START Raw data

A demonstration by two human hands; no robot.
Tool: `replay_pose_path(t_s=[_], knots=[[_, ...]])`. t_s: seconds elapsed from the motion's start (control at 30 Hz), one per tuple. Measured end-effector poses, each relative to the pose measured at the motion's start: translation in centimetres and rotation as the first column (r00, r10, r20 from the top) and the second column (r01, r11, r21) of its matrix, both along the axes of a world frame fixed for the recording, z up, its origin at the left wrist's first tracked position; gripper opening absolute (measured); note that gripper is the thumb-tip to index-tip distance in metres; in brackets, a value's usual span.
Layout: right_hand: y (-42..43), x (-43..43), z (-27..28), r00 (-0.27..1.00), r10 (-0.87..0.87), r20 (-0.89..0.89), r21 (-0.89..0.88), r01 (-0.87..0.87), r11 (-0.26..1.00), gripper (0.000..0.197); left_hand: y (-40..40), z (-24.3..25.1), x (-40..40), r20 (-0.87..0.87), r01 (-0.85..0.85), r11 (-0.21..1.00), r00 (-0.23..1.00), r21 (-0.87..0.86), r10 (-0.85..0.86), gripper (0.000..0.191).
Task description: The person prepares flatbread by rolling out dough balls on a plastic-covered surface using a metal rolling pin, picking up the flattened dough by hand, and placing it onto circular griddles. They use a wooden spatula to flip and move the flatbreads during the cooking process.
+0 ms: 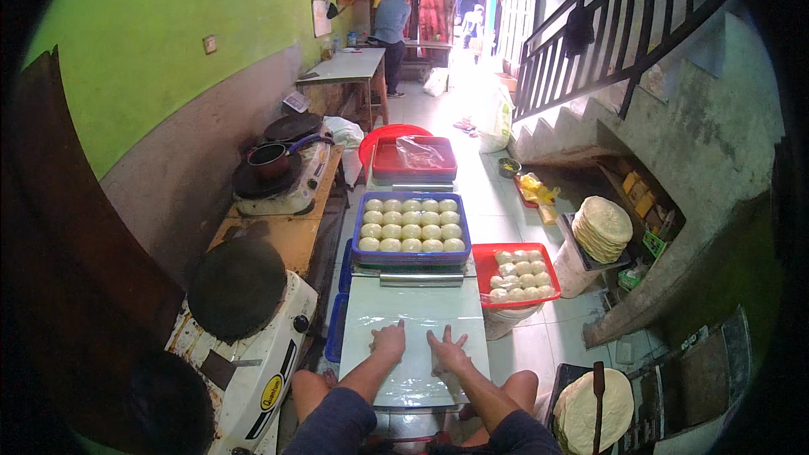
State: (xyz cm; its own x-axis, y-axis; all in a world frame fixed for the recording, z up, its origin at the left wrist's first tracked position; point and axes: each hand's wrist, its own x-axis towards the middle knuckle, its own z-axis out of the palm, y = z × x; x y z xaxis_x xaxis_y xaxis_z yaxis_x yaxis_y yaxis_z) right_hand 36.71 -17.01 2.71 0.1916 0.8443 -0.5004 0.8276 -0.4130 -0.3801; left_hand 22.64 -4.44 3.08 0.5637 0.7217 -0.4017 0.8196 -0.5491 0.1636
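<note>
Both hands lie on a pale tabletop [414, 385] with a shiny, clear plastic sheet [411, 309] over it. My left hand [387, 339] has its fingers spread and pointing forward, nothing gripped. To its right, my right hand [449, 349] is splayed on the same surface, also holding nothing. Whether anything thin lies under the palms I cannot tell. Beyond them, a metal rolling cylinder [421, 280] lies crosswise. Behind that stands a blue tray [468, 227] with rows of round dough balls [411, 218]. At the right, a red tray [551, 272] holds more dough balls.
Left are a white Quantum stove [287, 341] with a round black griddle [237, 291], and a small saucepan [267, 161]. Right are stacks of flat dough rounds [602, 227], one [594, 411] with a dark wooden stick [598, 392] over it. A person [392, 22] stands at the far table.
</note>
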Motion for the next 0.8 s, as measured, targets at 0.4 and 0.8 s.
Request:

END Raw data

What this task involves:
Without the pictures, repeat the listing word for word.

Task response:
A demonstration by two human hands; no robot.
Tool: `replay_pose_path(t_s=[_], knots=[[_, ...]])`. t_s: seconds elapsed from the motion's start (control at 30 Hz), one per tuple. Measured end-effector poses, each relative to the pose measured at the motion's start: translation in centimetres and rotation as the first column (r00, r10, r20 from the top) and the second column (r01, r11, r21) of its matrix, both along the axes of a world frame fixed for the recording, z up, its origin at the left wrist's first tracked position; gripper opening absolute (measured); note that gripper is the thumb-tip to index-tip distance in metres; in brackets, a value's usual span.
Layout: right_hand: y (-42..43), x (-43..43), z (-27..28), r00 (-0.27..1.00), r10 (-0.87..0.87), r20 (-0.89..0.89), r21 (-0.89..0.88), r01 (-0.87..0.87), r11 (-0.26..1.00), gripper (0.000..0.197); left_hand: y (-40..40), z (-24.3..25.1), x (-40..40), r20 (-0.87..0.87), r01 (-0.85..0.85), r11 (-0.21..1.00), r00 (-0.23..1.00), r21 (-0.87..0.86), r10 (-0.85..0.86), gripper (0.000..0.191).
Task description: The person prepares flatbread by rolling out dough balls on a plastic-covered surface using a metal rolling pin, picking up the flattened dough by hand, and placing it onto circular griddles. They use a wooden spatula to flip and move the flatbreads during the cooking process.
+0 ms: 
State: (xyz cm; its own x-axis, y-axis; all in a world frame fixed for the recording, z up, its origin at the left wrist's first tracked position; point and axes: each hand's wrist, its own x-axis towards the middle knuckle, its own z-axis out of the palm, y = z × x; x y z xaxis_x xaxis_y xaxis_z yaxis_x yaxis_y yaxis_z) right_hand 36.71 -17.01 2.71 0.1916 0.8443 -0.5004 0.8276 -0.4130 -0.3801; left_hand 22.64 -4.44 3.08 0.5637 0.7217 -0.4017 0.8196 -0.5491 0.1636
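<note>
Both hands lie on a pale tabletop [414, 385] with a shiny, clear plastic sheet [411, 309] over it. My left hand [387, 339] has its fingers spread and pointing forward, nothing gripped. To its right, my right hand [449, 349] is splayed on the same surface, also holding nothing. Whether anything thin lies under the palms I cannot tell. Beyond them, a metal rolling cylinder [421, 280] lies crosswise. Behind that stands a blue tray [468, 227] with rows of round dough balls [411, 218]. At the right, a red tray [551, 272] holds more dough balls.
Left are a white Quantum stove [287, 341] with a round black griddle [237, 291], and a small saucepan [267, 161]. Right are stacks of flat dough rounds [602, 227], one [594, 411] with a dark wooden stick [598, 392] over it. A person [392, 22] stands at the far table.
</note>
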Motion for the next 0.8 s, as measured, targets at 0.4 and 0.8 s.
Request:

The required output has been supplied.